The Blog

  • February 7, 2011
  • The Future of Advertising the Salesforce Way

    Many good things were spawned by Salesforce’s Super Bowl ads. The ads themselves left us curious and wanting to know more, and that was their job.   Salesforce placed some compelling videos on YouTube, one at five minutes and another at two.  Find them here.  For me, the longer video, “Chatter.com: The Making of Do Impossible Things as a Team,” is where Chatter became a star and the videos were where you could find the real information and messaging.

    What I am left with is the notion that Super Bowl ads are so expensive that only companies selling beer and pretzels can make something that tells a story adequately because we already know how to use them.  Trying to introduce a new idea and trying to explain it in thirty seconds is nearly impossible.  Another notion, though, is how powerful and inexpensive YouTube is and what a big market there is for Internet TV.

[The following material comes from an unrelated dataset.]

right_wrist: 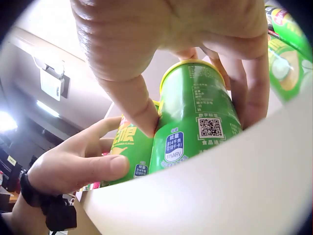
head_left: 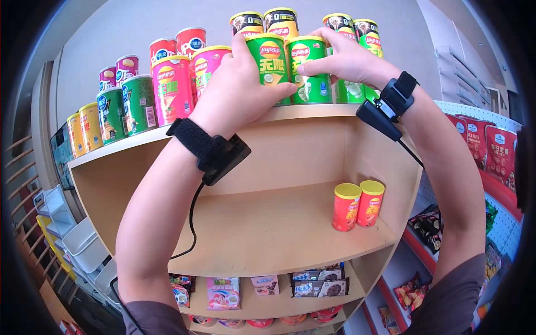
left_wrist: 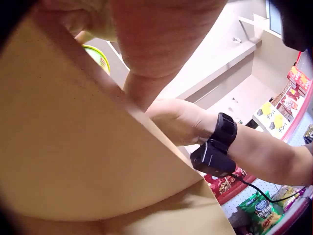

    Many people have aspects of Internet TV already with devices like Apple TV or whole PCs plugged into their conventional HDTVs.  A new generation of hardware with all the components integrated will surely appeal to a waiting audience.  Once that happens we’ll see more short ads that are not much more than inducements to get viewers to check out a Website or a video.  Possibly, the ads will be simple stubs of the videos.

    If anything, Salesforce’s Super Bowl ads yesterday were a harbinger of that future just as the Beatles videos on Ed Sullivan presaged the appearance and widespread use of music videos.

    As for the ads themselves, they were good animations and powerful incentives for people to learn more about Chatter, so they achieved their purpose.  I would have preferred having the ads connect to the YouTube videos though.  Close to fifteen thousand people have already viewed the longer Chatter videos on YouTube and that number will only grow.  That number, while considerably smaller than for the game, represents the real audience for this new form of collaboration software.